The higher CEGMA/BUSCO completeness alignment of de novo transcript contigs (93–97.6%) compared to PacBio transcript isoforms (83.6–96.8%) suggests that this dataset contained more expected core conserved genes, and indirectly indicates that more genes were captured. This result was also consistent with the blast search, in which more Viridiplantae proteins matched the de novo transcript contigs (24,983) than that of the PacBio transcript isoforms (18,192) at a length coverage cutoff of 70%. The de novo transcript contigs incorporated more gene content (especially at lower percentage of protein length coverage, Fig. 3) compared to the PacBio transcript isoforms. This could be due to the high coverage of RNA-Seq sequencing and the use of multiple settings/assemblers in our de novo assembly, while the sequencing depth in PacBio Iso-Seq was still relatively low.

The PacBio Iso-Seq, on the other hand, was shown to be better in recovering full-length transcript isoforms (39,999 transcript isoforms compared to 33,762 transcripts in the de novo transcript contigs; covered 103/164 selected genes at ≥90% coverage compared to 87/164 genes in de novo contigs), to include more coding transcripts (93.5% contained ORFs compared to 54.2%), and to have a much longer ORFs. Even though the number of predicted ORFs in the PacBio dataset was less than that in the de novo dataset, the ORFs had a longer N50 (1,158 bp) while de novo ORFs’ N50 was only 738 bp. Similarly, there were less predicted transcripts in the PacBio dataset than that in the de novo contig set.

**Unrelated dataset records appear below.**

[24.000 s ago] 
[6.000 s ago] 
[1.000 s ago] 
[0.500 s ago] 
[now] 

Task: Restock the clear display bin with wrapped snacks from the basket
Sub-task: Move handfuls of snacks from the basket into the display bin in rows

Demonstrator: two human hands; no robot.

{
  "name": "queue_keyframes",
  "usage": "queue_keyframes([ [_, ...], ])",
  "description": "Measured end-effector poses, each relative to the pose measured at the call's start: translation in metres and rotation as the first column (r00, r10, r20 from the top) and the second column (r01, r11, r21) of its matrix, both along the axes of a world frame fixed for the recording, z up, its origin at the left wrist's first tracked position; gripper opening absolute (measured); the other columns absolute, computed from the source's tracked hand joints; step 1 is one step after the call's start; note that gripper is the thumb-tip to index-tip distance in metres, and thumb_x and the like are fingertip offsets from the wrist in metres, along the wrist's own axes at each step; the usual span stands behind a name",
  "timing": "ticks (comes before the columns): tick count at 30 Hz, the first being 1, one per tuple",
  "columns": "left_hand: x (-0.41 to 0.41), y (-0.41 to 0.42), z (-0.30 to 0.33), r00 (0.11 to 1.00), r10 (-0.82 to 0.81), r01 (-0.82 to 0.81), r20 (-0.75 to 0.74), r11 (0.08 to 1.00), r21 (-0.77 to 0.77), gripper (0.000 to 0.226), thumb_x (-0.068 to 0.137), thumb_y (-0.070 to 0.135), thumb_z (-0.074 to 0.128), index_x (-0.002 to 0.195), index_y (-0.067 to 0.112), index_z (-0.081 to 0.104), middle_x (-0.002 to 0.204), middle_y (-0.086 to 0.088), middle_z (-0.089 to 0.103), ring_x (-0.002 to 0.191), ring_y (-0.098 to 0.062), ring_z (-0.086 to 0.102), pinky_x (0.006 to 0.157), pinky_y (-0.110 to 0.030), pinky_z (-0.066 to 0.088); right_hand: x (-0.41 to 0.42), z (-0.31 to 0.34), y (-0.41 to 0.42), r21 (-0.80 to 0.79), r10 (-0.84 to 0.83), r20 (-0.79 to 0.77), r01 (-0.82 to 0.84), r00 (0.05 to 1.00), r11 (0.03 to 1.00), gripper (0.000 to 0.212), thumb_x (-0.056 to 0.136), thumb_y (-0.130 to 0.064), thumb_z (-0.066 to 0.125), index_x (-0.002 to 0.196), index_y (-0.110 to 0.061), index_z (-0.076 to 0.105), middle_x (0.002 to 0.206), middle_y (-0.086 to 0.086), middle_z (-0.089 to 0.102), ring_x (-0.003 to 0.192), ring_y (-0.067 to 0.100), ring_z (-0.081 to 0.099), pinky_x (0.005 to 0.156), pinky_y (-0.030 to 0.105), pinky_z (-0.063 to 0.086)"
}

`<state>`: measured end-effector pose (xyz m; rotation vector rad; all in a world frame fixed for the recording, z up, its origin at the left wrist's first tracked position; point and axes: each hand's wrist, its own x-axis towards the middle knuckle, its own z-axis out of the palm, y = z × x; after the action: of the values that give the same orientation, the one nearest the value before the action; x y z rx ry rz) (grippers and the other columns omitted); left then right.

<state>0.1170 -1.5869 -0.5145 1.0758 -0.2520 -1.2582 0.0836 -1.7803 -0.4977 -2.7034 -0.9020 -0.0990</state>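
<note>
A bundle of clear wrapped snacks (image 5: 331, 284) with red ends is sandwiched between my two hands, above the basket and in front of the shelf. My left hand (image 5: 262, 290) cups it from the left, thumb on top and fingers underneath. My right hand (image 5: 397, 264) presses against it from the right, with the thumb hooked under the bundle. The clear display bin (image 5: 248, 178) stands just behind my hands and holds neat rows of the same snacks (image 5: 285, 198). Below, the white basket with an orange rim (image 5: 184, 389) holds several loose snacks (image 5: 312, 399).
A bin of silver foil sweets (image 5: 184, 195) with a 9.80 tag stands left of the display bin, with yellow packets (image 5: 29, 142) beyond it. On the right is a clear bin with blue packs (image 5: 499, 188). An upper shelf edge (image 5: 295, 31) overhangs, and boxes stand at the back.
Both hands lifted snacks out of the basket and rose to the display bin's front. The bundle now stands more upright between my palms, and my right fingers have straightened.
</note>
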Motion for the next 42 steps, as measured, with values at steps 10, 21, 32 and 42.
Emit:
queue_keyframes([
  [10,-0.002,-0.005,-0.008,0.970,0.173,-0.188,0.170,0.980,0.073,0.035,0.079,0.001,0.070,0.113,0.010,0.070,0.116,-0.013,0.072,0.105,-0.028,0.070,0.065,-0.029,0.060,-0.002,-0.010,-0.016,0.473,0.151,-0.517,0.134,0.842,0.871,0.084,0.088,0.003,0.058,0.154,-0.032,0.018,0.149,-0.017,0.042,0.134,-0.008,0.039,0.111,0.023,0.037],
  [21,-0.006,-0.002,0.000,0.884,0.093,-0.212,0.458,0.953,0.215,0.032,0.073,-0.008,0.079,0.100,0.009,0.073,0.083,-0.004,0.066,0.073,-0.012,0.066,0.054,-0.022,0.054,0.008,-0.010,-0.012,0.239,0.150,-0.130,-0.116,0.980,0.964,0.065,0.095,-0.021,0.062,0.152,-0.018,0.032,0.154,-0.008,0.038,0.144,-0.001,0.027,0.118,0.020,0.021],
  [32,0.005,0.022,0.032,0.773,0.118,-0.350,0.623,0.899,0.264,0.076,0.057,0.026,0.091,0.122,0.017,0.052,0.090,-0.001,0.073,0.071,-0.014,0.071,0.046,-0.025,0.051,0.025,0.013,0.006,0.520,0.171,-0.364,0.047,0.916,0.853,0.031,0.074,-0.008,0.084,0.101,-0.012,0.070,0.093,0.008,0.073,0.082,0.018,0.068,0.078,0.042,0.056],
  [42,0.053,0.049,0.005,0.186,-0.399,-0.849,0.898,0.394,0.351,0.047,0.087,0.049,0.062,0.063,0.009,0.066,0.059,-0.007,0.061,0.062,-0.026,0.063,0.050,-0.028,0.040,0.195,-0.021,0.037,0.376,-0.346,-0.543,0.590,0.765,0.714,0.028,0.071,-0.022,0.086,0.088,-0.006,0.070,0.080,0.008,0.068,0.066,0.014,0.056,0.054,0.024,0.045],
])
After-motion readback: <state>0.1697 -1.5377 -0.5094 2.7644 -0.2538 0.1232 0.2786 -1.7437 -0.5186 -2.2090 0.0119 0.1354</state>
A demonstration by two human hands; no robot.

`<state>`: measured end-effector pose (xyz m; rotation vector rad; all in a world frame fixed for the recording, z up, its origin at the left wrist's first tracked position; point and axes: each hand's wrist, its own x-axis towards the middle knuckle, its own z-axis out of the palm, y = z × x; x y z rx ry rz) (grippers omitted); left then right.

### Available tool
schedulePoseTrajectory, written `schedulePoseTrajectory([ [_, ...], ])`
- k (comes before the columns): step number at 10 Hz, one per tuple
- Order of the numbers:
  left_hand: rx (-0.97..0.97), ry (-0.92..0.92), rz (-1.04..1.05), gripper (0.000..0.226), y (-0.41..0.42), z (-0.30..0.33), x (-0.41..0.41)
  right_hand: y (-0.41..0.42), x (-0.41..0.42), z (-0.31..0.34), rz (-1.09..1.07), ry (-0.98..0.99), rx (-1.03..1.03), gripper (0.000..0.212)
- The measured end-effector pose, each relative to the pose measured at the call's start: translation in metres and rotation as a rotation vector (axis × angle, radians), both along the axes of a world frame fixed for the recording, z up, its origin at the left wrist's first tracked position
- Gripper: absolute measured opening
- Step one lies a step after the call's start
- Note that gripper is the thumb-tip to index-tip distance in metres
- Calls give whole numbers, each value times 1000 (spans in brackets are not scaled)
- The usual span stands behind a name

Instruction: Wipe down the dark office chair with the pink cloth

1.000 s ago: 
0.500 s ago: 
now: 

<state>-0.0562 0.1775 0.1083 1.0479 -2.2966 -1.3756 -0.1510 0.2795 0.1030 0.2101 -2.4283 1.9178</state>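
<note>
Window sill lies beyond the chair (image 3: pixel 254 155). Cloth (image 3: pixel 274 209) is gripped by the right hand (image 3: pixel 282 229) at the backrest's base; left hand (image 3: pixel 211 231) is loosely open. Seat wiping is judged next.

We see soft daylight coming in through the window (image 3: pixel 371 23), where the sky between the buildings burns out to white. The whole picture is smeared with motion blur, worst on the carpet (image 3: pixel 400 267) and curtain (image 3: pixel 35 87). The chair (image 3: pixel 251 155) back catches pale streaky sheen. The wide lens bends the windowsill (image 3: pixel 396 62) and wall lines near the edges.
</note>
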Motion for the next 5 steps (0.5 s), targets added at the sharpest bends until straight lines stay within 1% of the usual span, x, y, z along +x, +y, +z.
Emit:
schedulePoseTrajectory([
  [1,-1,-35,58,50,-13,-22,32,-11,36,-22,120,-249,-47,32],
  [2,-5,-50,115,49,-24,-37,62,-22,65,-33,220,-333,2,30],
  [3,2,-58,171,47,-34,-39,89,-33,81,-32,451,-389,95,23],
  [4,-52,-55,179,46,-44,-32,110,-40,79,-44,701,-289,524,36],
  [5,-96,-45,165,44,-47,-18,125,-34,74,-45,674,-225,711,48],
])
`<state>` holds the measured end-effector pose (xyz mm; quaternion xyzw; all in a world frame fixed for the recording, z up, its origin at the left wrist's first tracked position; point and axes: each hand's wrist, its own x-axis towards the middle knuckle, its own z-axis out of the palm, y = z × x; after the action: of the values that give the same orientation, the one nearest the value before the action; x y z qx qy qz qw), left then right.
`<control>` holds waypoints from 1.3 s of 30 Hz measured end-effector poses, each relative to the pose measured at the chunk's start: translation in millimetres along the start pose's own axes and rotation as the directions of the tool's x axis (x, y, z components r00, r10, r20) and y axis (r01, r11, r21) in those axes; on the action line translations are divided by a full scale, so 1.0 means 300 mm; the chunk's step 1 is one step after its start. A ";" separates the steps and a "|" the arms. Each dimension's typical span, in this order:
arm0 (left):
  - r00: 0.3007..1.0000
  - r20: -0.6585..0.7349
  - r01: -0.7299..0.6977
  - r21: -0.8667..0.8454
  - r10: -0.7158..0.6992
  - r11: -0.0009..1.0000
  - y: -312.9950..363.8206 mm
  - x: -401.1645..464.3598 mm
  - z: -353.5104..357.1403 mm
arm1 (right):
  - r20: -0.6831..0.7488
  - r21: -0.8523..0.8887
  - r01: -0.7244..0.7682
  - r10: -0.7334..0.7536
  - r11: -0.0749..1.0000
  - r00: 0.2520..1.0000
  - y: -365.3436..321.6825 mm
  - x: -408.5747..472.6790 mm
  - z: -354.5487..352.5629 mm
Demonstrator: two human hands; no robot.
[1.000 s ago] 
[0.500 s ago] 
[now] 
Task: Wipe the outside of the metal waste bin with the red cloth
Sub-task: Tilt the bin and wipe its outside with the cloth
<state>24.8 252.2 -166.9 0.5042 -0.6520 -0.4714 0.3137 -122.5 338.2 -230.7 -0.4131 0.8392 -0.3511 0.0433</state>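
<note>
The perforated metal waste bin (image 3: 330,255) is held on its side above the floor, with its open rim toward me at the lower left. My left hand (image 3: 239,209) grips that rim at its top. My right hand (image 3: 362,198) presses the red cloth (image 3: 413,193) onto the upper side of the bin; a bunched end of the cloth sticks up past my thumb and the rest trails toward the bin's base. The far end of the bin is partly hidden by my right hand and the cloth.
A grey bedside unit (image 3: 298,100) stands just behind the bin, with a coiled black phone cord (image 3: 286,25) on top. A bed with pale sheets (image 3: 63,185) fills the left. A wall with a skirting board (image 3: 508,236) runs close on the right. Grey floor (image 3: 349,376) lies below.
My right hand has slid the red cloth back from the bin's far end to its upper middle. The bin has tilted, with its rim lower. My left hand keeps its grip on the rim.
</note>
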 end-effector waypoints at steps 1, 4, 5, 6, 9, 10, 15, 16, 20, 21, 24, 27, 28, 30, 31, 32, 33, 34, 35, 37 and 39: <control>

The number of predicted main transcripts (equivalent to unigenes) in the PacBio dataset was 25,012, which was approximately 71% of the total predicted genes in sugarcane (~35.000 genes). Combined with the CEGMA/BUSCO alignment, this suggests that a proportion of the genes were missing in the PacBio data. Many of these could be genes expressed in different tissues or developmental stages to those sampled here.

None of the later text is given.